** Task instructions **
Should a line in the entries below contain "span", return that line.

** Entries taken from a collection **
§

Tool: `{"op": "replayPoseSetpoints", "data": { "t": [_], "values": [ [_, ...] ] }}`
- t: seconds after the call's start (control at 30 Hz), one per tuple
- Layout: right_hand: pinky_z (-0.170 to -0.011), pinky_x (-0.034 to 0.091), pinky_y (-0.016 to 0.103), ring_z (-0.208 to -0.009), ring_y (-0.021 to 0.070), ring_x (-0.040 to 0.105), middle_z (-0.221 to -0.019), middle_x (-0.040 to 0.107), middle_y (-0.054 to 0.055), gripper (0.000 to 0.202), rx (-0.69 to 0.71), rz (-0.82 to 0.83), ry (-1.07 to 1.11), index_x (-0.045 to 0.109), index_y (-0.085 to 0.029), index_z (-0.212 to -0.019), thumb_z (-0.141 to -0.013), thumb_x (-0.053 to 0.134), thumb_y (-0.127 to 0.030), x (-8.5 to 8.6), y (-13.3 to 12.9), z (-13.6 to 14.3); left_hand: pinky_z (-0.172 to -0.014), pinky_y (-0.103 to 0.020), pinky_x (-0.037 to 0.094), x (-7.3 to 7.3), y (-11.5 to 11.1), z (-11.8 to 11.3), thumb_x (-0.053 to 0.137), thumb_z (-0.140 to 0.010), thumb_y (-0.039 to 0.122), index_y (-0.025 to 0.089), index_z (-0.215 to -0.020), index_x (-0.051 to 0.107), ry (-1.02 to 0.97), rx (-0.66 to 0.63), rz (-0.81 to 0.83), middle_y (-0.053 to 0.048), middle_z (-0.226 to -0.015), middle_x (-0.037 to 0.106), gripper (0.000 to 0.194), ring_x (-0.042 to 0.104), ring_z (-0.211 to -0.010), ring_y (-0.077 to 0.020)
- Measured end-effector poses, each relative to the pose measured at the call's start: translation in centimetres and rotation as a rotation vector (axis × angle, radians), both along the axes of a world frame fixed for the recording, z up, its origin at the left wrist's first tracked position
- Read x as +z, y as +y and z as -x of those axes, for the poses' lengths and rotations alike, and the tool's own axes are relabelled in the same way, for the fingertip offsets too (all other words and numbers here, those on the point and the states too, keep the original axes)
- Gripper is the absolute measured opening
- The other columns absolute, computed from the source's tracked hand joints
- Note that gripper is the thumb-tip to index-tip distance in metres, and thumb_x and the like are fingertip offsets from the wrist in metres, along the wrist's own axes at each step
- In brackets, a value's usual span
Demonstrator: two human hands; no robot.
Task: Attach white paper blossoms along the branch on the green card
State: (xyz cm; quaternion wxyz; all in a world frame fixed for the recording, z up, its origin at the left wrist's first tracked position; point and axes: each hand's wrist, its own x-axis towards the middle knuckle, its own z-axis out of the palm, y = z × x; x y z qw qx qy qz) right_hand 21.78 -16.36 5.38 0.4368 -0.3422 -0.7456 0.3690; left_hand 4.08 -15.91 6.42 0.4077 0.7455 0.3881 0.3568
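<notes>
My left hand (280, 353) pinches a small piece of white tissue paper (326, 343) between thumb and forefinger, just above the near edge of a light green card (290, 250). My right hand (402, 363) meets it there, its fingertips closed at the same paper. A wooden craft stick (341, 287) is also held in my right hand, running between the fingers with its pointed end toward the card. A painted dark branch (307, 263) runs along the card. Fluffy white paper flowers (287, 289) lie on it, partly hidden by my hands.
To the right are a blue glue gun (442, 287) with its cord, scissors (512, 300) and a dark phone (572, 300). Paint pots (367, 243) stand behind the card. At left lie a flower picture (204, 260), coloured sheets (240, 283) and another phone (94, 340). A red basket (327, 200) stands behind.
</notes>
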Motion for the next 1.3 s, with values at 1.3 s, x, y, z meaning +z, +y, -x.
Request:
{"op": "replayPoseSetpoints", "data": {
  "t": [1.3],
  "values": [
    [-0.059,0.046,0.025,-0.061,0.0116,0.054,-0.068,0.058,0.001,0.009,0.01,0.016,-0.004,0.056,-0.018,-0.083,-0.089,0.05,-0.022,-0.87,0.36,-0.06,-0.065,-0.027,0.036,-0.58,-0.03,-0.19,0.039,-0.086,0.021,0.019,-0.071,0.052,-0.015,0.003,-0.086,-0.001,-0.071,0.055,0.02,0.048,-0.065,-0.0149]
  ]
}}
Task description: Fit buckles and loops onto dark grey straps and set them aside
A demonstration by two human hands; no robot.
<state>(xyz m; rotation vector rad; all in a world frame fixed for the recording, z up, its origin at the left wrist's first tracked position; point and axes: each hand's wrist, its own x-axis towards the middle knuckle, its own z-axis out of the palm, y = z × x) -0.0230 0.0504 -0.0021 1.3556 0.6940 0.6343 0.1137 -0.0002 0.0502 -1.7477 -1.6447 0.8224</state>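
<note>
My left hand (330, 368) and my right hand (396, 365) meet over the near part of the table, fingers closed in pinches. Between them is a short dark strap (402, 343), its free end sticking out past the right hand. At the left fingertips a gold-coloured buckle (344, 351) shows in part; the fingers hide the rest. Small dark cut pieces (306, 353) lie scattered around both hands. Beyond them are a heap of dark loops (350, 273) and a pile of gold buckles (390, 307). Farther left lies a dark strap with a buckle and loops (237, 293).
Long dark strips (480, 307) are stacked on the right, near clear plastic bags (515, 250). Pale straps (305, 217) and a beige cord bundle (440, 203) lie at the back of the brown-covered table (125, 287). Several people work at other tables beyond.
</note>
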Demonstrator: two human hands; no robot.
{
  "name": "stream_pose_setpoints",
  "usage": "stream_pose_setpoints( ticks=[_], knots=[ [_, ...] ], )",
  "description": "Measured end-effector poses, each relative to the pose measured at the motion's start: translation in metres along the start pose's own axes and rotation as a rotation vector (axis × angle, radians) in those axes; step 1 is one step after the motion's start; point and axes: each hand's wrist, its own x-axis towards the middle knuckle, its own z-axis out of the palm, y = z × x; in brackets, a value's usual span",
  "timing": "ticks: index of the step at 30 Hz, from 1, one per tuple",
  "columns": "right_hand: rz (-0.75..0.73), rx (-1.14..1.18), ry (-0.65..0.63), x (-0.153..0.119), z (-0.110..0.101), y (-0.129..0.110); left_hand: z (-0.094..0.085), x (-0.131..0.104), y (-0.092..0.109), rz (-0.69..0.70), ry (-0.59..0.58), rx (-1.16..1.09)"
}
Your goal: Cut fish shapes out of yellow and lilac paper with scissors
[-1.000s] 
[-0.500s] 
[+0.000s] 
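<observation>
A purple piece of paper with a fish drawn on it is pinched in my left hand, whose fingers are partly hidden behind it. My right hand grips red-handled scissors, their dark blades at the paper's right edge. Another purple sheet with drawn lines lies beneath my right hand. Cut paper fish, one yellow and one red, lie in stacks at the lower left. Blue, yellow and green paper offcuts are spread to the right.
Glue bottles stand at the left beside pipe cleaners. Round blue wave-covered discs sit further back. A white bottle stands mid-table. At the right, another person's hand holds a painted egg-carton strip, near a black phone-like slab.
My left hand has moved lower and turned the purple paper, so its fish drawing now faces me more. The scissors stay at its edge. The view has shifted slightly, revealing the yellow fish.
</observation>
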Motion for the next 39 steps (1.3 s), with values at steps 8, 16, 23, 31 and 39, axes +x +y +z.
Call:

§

** Your response **
- In brackets, a value's usual span
  "description": "Measured end-effector poses, each relative to the pose measured at the motion's start: translation in metres along the start pose's own axes and rotation as a rotation vector (axis × angle, radians) in those axes; step 1 is one step after the motion's start; point and axes: each hand's wrist, its own x-axis towards the middle knuckle, its own z-axis out of the palm, y = z × x; in brackets, a value's usual span",

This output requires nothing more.